* _WHAT IS REQUIRED_:
From the records below, print exactly the lines starting at the one containing "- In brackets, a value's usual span" and ending at the one containing "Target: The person", ends included, and nothing else.

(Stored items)
·····

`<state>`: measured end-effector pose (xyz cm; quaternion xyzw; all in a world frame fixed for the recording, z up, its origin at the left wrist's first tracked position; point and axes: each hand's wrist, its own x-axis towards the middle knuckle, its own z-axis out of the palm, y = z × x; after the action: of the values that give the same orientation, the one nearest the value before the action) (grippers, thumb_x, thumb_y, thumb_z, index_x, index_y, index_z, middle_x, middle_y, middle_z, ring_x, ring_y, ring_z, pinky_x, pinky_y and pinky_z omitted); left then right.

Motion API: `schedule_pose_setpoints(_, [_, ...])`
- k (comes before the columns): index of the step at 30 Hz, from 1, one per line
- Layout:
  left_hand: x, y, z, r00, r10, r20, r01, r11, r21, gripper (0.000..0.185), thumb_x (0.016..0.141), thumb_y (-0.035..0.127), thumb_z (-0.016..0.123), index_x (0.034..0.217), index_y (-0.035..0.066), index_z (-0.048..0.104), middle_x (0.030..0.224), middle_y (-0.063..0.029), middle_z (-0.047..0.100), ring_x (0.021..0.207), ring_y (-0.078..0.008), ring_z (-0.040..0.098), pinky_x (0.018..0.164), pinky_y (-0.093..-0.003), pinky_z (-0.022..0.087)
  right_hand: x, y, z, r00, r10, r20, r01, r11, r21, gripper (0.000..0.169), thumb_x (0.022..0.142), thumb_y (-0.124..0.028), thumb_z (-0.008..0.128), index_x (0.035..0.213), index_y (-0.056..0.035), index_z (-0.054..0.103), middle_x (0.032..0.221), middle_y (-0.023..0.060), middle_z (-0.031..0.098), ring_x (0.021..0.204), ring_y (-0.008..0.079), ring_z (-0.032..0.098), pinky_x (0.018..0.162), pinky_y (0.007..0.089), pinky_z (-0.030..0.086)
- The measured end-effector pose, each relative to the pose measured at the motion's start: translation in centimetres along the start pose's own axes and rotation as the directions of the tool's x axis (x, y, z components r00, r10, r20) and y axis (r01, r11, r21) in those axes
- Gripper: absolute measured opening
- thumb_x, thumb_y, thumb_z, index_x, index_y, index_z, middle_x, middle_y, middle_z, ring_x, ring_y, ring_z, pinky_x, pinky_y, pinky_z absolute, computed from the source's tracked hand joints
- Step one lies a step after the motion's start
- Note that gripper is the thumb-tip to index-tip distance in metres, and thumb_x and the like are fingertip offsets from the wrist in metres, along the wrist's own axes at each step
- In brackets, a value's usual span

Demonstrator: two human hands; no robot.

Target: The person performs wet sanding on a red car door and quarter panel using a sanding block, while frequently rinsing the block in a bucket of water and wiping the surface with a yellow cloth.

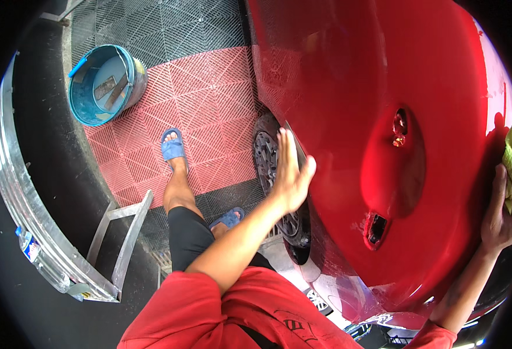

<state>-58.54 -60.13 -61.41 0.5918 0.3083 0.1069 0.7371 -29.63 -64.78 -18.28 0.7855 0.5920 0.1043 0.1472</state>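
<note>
My left hand (pixel 291 185) lies flat along the rear wheel-arch edge of a red car body panel (pixel 339 144), fingers straight and thumb apart. A thin grey strip (pixel 298 148) shows between this hand and the panel; whether it is a held sheet is unclear. At the far right, my right hand (pixel 498 227) is by the window, with its thumb along a crumpled yellow-green cloth (pixel 511 152). Its fingers are partly hidden at the picture's rim. Between my hands, the panel has a recessed door-handle area (pixel 393 170) with the handle removed and two openings.
A blue bucket (pixel 76 102) of cloudy water, holding flat pieces, stands on red and grey floor tiles (pixel 212 104). An aluminium work bench (pixel 3 148) with a plastic bottle (pixel 28 245) is at left. The car's wheel (pixel 267 159) sits beside my feet.
</note>
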Motion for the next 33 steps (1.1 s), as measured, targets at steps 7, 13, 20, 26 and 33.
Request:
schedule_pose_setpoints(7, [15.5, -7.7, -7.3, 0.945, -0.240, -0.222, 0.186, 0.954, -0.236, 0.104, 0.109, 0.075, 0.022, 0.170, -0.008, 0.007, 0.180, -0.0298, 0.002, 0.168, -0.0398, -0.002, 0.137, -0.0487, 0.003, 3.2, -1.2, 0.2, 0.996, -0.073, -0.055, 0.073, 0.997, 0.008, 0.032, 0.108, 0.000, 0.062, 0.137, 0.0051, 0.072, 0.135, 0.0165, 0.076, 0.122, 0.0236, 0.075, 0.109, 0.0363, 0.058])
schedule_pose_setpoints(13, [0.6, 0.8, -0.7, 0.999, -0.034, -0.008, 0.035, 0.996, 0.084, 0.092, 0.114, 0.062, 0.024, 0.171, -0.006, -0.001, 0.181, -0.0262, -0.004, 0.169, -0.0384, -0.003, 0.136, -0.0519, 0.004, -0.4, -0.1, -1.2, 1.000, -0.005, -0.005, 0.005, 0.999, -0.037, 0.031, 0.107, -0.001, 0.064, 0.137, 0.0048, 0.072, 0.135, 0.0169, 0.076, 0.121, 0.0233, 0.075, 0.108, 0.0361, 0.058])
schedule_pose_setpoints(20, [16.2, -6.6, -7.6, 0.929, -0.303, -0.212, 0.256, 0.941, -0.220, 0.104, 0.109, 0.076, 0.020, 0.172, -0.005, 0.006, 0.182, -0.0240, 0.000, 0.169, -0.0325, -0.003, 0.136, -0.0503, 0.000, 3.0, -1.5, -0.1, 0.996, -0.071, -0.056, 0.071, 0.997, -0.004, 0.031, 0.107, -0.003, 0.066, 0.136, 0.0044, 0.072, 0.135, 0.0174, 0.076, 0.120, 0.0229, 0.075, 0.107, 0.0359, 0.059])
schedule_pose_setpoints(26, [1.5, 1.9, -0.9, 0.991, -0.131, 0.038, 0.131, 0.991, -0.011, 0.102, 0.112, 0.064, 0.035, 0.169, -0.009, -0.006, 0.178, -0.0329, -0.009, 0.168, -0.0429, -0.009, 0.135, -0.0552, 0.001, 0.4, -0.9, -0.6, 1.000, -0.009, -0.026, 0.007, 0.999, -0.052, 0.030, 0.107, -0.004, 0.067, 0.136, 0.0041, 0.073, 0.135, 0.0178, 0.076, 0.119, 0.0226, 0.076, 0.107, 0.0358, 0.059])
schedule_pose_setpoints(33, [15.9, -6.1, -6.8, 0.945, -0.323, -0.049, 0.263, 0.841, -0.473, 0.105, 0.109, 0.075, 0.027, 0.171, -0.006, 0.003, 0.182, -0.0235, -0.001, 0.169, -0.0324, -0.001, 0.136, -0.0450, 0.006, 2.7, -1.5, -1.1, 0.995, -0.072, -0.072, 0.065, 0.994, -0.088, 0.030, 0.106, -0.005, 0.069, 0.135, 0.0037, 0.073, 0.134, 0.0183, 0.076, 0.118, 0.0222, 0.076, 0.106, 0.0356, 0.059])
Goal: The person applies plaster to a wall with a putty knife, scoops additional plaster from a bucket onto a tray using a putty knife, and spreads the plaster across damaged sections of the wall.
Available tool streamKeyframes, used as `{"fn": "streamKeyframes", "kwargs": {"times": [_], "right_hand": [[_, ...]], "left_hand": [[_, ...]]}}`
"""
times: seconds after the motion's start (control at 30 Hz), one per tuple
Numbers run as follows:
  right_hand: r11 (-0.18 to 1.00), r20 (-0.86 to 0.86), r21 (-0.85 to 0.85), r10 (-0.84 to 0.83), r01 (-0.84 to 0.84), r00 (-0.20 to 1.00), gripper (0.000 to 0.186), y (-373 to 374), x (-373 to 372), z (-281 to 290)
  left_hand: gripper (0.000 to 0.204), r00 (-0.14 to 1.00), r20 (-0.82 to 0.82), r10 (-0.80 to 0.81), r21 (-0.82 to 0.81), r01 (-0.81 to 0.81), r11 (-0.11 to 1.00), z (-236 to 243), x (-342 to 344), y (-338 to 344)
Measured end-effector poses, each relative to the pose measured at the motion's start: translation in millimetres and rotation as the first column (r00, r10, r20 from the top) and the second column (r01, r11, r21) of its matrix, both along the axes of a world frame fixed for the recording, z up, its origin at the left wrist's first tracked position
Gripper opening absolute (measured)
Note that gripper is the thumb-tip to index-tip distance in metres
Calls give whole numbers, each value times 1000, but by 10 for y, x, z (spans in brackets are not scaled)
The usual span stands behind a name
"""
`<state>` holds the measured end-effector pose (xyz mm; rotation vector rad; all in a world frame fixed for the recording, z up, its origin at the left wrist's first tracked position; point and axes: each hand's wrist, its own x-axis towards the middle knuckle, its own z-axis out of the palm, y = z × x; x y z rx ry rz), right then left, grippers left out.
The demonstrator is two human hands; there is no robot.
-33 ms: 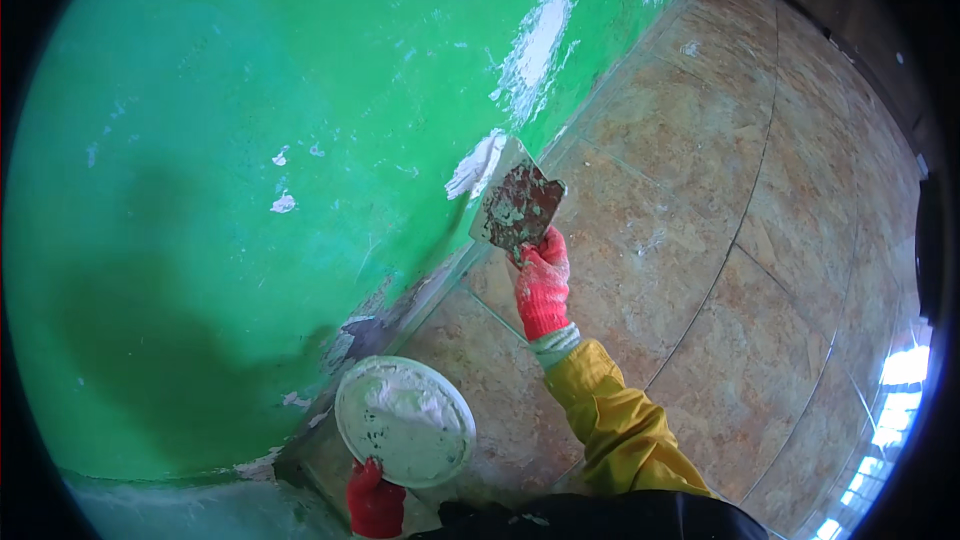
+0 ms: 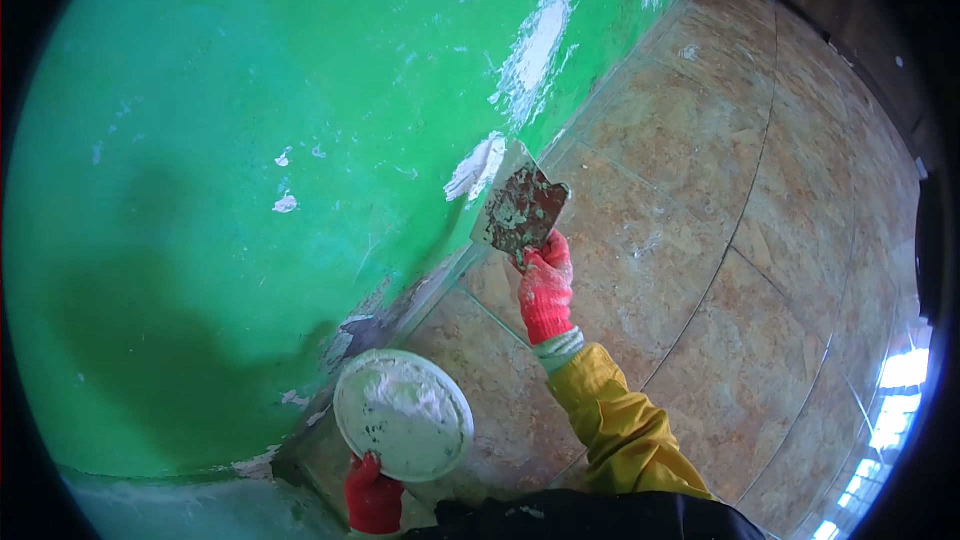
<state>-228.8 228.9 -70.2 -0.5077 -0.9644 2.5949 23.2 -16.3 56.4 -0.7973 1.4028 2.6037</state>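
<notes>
My right hand (image 2: 546,285), in a red knitted glove, grips a putty knife (image 2: 522,202). Its wide blade is smeared with dried, dark and pale residue. One blade edge lies close by a white putty patch (image 2: 477,168) low on the green wall (image 2: 230,190); whether it touches cannot be made out. My left hand (image 2: 374,500), also red-gloved, is closed on the near rim of a round white lid (image 2: 410,455). A mound of white putty (image 2: 408,392) sits on the lid's upper part.
A larger white patch (image 2: 537,50) marks the wall farther along, with small chips around. Paint has flaked off the wall's foot (image 2: 365,325). Brown stone-look tiles (image 2: 690,270) cover the floor to the right. Bright light reflects off the floor (image 2: 895,420) at the far right.
The putty knife and my right hand have shifted very slightly right and down. The lid in my left hand has risen a little.
</notes>
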Motion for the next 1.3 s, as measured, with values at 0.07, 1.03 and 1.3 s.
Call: {"fn": "streamKeyframes", "kwargs": {"times": [0.07, 1.03, 1.3], "right_hand": [[1000, 44, -15, 13, -12, 999, 39, 159, 262, 297], [922, 22, 378, -105, 89, 994, 43, -2043, -942, 1079], [949, 37, 299, -118, 102, 992, 50, -2798, -1258, 901]], "left_hand": [[54, 1000, -29, 2, 13, -2, 1000, 127, 10, 29], [50, 858, -93, -506, 390, 499, 774, -1355, -2926, -1711], [51, 848, -46, -529, 419, 496, 760, -1615, -2810, -2243]]}}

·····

* _SOLUTION FOR THIS PROBLEM_:
- In brackets, a value's usual span

Demonstrator: two human hands; no robot.

Target: The person performs wet sanding on a red car door and quarter panel using a sanding block, while frequently rinsing the block in a bucket of water and wiping the surface with a yellow cloth.

This answer is now complete.